Columbia University Megan Sykes' Gruesome Humanized Mice Experiment with Fetal Liver and Thymus
In previous articles I have documented how NIH-funded researcher Dr. Megan Sykes, the Director of the Columbia University Department for Translational Immunology, has for many years been developing a HIS (human immune system) mouse engrafted with fetal thymus and liver.
Dr. Sykes operates a Humanized Mice Core program which has "over 25 years of experience developing hu-mouse models with functional human hematopoietic and lymphoid systems . . . we have pioneered novel humanized mouse models with robust, functional human immune systems." These mice are currently offered on the Columbia University Research website for COVID-19 vaccine research.
Most interestingly, Dr. Sykes has collaborated extensively with Chinese scientists in the United States and in China, training them in humanized mice technology in NIH-funded experiments.
In this article I discuss how she worked with Yong-Guang Yang, a scientist from the The First Hospital of Jilin University (国际教育学院), one of China's premier national hospitals, on eighteen NIH-funded studies on BLT mice.
In a second article I document how Dr. Sykes worked with a number of researchers from the First Hospital of Jilin University on three NIH-funded studies from 2016 to 2019. Separately, Dr. Yong-Guang Yang collaborated with Jilin University scientists on eight more NIH-funded studies involving fetal liver and thymus from aborted babies from 2014 to 2020.
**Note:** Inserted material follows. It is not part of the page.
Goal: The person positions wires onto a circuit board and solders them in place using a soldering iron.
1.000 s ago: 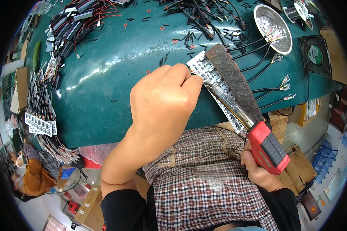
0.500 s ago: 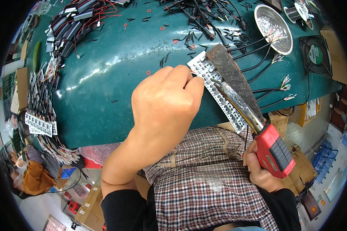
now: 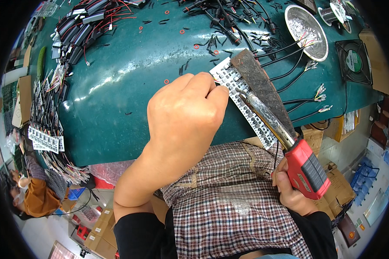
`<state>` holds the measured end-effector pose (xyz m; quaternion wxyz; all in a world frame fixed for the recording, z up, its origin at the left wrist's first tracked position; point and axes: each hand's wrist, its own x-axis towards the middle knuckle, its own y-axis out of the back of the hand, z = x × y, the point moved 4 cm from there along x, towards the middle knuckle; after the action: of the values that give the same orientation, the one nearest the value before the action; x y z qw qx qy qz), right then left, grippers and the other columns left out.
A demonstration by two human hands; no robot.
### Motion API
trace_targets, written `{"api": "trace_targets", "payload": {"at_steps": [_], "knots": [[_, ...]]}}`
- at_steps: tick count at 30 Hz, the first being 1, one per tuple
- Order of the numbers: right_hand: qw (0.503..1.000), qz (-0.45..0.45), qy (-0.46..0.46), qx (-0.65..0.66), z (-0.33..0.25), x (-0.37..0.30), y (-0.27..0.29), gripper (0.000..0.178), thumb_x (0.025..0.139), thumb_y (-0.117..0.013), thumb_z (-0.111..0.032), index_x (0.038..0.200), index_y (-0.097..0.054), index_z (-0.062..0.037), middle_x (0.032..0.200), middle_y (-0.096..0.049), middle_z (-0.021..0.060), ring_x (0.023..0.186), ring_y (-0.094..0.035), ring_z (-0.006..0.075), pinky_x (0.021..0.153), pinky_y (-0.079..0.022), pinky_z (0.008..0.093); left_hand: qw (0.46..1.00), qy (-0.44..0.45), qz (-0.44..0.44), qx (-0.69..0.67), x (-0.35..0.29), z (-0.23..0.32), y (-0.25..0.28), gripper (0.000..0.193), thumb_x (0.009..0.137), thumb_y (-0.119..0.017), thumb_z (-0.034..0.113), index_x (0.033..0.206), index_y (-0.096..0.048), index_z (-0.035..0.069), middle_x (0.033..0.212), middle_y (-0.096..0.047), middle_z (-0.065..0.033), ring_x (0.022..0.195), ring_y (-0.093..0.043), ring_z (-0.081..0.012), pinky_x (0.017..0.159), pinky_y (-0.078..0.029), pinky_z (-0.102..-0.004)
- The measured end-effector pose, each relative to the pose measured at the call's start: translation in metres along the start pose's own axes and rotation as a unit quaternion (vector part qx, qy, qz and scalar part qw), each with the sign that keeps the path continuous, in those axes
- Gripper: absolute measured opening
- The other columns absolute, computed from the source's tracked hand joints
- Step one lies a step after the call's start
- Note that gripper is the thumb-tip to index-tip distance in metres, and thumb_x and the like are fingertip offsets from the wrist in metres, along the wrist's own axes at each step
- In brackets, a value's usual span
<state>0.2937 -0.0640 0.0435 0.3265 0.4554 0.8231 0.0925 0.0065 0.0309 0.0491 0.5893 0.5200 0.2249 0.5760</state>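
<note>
My left hand [image 3: 185,110] is closed, its fingers curled against the left edge of a white circuit board panel [image 3: 263,132]. A short bit of thin wire shows between fingers and board; what they pinch is hidden. In my right hand [image 3: 293,194] is a red-and-black soldering iron [image 3: 306,170], its metal barrel slanting up across the panel. The iron's tip lies at the panel's components, right of my left knuckles. A dark, worn flat bar [image 3: 263,82] lies over the panel's right side. Black cables [image 3: 291,73] with stripped, coloured ends fan out beyond it.
A metal bowl [image 3: 309,32] stands at the far right, near a solder spool [image 3: 332,15] and a black fan [image 3: 353,62]. Wired boards [image 3: 45,140] and cable bundles [image 3: 80,32] are piled left. Red rings and black scraps dot the green table [image 3: 112,116]. Another person [image 3: 43,196] sits left.
The soldering iron has shifted very slightly; my left hand stays in place. The other person at the left has moved a little.
</note>
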Motion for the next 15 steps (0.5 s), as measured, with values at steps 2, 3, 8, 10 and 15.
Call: {"api": "trace_targets", "payload": {"at_steps": [2,3,8,10,15], "knots": [[1.0,-0.002,-0.002,0.002,-0.0022,0.0036,-0.0026,0.036,0.088,-0.076,-0.01,0.122,-0.066,-0.0005,0.099,-0.069,0.0132,0.091,-0.069,0.0302,0.082,-0.055,0.0393,1.0,0.0,-0.001,0.001,0.0001,-0.0002,0.0002,0.019,0.069,-0.084,0.005,0.085,-0.075,0.007,0.077,-0.065,-0.0035,0.068,-0.064,-0.0224,0.059,-0.051,-0.0347],[1.0,-0.002,-0.004,0.003,-0.0017,0.0032,-0.0021,0.036,0.088,-0.076,-0.01,0.122,-0.066,-0.0005,0.099,-0.069,0.0132,0.091,-0.069,0.0301,0.082,-0.055,0.0392,1.0,-0.001,0.0,-0.003,0.0005,-0.0002,0.0001,0.019,0.069,-0.084,0.005,0.085,-0.076,0.007,0.077,-0.065,-0.0035,0.068,-0.064,-0.0224,0.059,-0.051,-0.0346],[1.0,-0.005,-0.01,0.006,-0.0011,0.0019,-0.0013,0.037,0.088,-0.076,-0.01,0.123,-0.066,-0.0004,0.099,-0.069,0.0131,0.091,-0.069,0.0296,0.082,-0.055,0.0389,1.0,0.0,-0.002,-0.009,0.0005,-0.0018,0.0,0.018,0.069,-0.084,0.004,0.085,-0.076,0.007,0.077,-0.065,-0.0037,0.069,-0.065,-0.0226,0.06,-0.051,-0.0346],[1.0,-0.007,-0.012,0.008,-0.001,0.0031,-0.001,0.037,0.088,-0.076,-0.01,0.123,-0.066,-0.0004,0.099,-0.069,0.013,0.091,-0.069,0.0294,0.082,-0.054,0.0388,1.0,0.001,-0.006,-0.012,0.0007,-0.002,-0.0005,0.018,0.069,-0.084,0.004,0.085,-0.076,0.007,0.077,-0.066,-0.0038,0.069,-0.065,-0.0227,0.06,-0.051,-0.0344],[1.0,-0.01,-0.018,0.012,-0.0038,0.0043,-0.0047,0.037,0.089,-0.076,-0.01,0.123,-0.066,-0.0004,0.099,-0.069,0.0129,0.091,-0.069,0.0288,0.082,-0.054,0.0384,1.0,0.0,-0.007,-0.023,0.0007,-0.0056,-0.0014,0.016,0.071,-0.083,0.005,0.085,-0.076,0.008,0.077,-0.066,-0.004,0.069,-0.065,-0.0233,0.06,-0.051,-0.0348]]}}
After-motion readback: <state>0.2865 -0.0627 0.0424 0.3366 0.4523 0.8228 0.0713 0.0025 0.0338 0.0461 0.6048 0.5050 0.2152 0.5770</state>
I have since discovered a most gruesome 2019 study published by Dr. Sykes with a series of photos illustrating her method of removing a mouse thymus and replacing it with fetal human thymus and engrafting the mouse with hematopoietic CD34+ cells obtained from fetal human liver. Fetal human liver and thymus were obtained from Advanced Biosciences Resource.
Entitled "Rapid thymectomy of NSG mice to analyze the role of native and grafted thymi in humanized mice," the study was conducted by Megan Sykes and researchers from Columbia University:
The purpose of the study is to show how engraftment of fetal human thymus combined with the engraftment of fetal human liver results higher levels of human T cell reconstitution.
This image shows how the engrafted human fetal thymus on the left is far larger and has a greater cell count than the image on the right of the mouse's native thymus:
There is also a series of images showing their method for rapidly removing the native thymus from a mouse.
Interestingly, the authors state that they engrafted thymic tissue from 4 y/o or 13 y/o donors. In addition, they injected fetal liver-derived CD34+ cells
To assess the reconstituting ability of pediatric thymus without the confounding
effect of a native mouse thymus, we grafted 3–5 pieces of thymus tissue from 4
y/o or 13 y/o donors under the kidney capsule of thymectomized NSG mice and intravenously injected fetal liver-derived CD34+ cells.
However, in the Supplementary Material pdf, which I downloaded, it states in the section on "Generation of humanized mice" that "discarded human fetal thymus and liver tissues (gestational age 17 to 20 weeks) . . . obtained from Advanced Biosciences Resource" were used and has no information about 4 y/o or 13 y/o donors.
Full details on how the mice were constructed reveals that the thymus of each mouse was removed, the mice were sublethally irradiated and injected with CD34+ cells derived from human fetal liver. Two weeks later, each mouse was transplanted with fragments of human fetal thymus. (Again, no mention of 4 y/o or 13 y/o donors.)
In the Acknowledgments section, the authors state that this study was supported by two grants from NIAID:
Another discrepancy I have noted: on the Columbia University website which offers Megan Sykes' Human Immune System mice for COVID-19 research, only human fetal thymus is mentioned and not human fetal liver:
Dr. Sykes is committed to using humanized mice engrafted with aborted baby organs standard medical practice, and this 2019 study aimed to make the transplantation of aborted baby organs onto mice simpler and easier for other researchers to replicate.
Given her history of collaboration with scientists from China here and at a top medical university hospital in China, it is almost certain that this sophisticated humanized mice technology has been transferred to scientists in China, all at US taxpayer expense.